His hopes, however, were not to be. Within 40 miles of Canada, the Nez Perce were ambushed by U.S. cavalry in the midst of an autumn blizzard. Besieged, unable to reach Sioux Chief Sitting Bull for help, his people sick and starving, Chief Joseph was forced to surrender and accept the forcible relocation of his people to what eventually became Oklahoma.
It can be argued that Chief Joseph's attempt to reach Canada was an act of despair by a man who reasoned that a U.S. government so intent on relocating his tribe would accept such tribe's departure. But this would only have magnified his anguish when he was confronted by U.S. military forces blocking his path to the border, and suddenly realized that the U.S. government wanted to do more than relocate his tribe, but actually sought to break its spirit and control it.
For Chief Joseph, surrender must have been a supreme act of sorrow. But his options were few. Maintain hostilities, and his people were sure to face utter extermination, either from U.S. soldiers or a deepening winter. With surrender, his people's spirit would be broken, but they would at least have life and that most precious of commodities: hope in another day. He knew that his life, and his people's, would be one of humiliation, disrespect, and utter subjugation--and this was proven true as every legal recourse was exhausted and denied to the Nez Perce. But Chief Joseph believed that as a people the Nez Perce could endure, and that so long as they endured there could be a better tomorrow. All they had to do was to hold out for one day more. A day at a time. An hour at a time. A second at a time.
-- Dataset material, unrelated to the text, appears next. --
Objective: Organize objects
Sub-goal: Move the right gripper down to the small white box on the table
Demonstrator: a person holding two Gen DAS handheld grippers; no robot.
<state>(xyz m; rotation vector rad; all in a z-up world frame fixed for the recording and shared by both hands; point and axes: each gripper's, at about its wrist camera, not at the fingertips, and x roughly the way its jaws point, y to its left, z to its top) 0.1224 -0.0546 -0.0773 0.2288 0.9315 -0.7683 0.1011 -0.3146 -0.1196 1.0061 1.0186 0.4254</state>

And so when you are at the lowest point of the deepest depths of the most horrific race, when you are on a hill and seeing only yet another curve up a steeper slope, when you are at mile 130 and realizing you have another 10 to go, whenever your world is nothing but the mother and offspring of all sorrows and all despair, just remember that life is about hope, and hope is found in reaching tomorrow, and that reaching tomorrow is about the power to endure. No matter how bad things are. There is hope so long as you endure. All you have to do is to hold out for one...second...more...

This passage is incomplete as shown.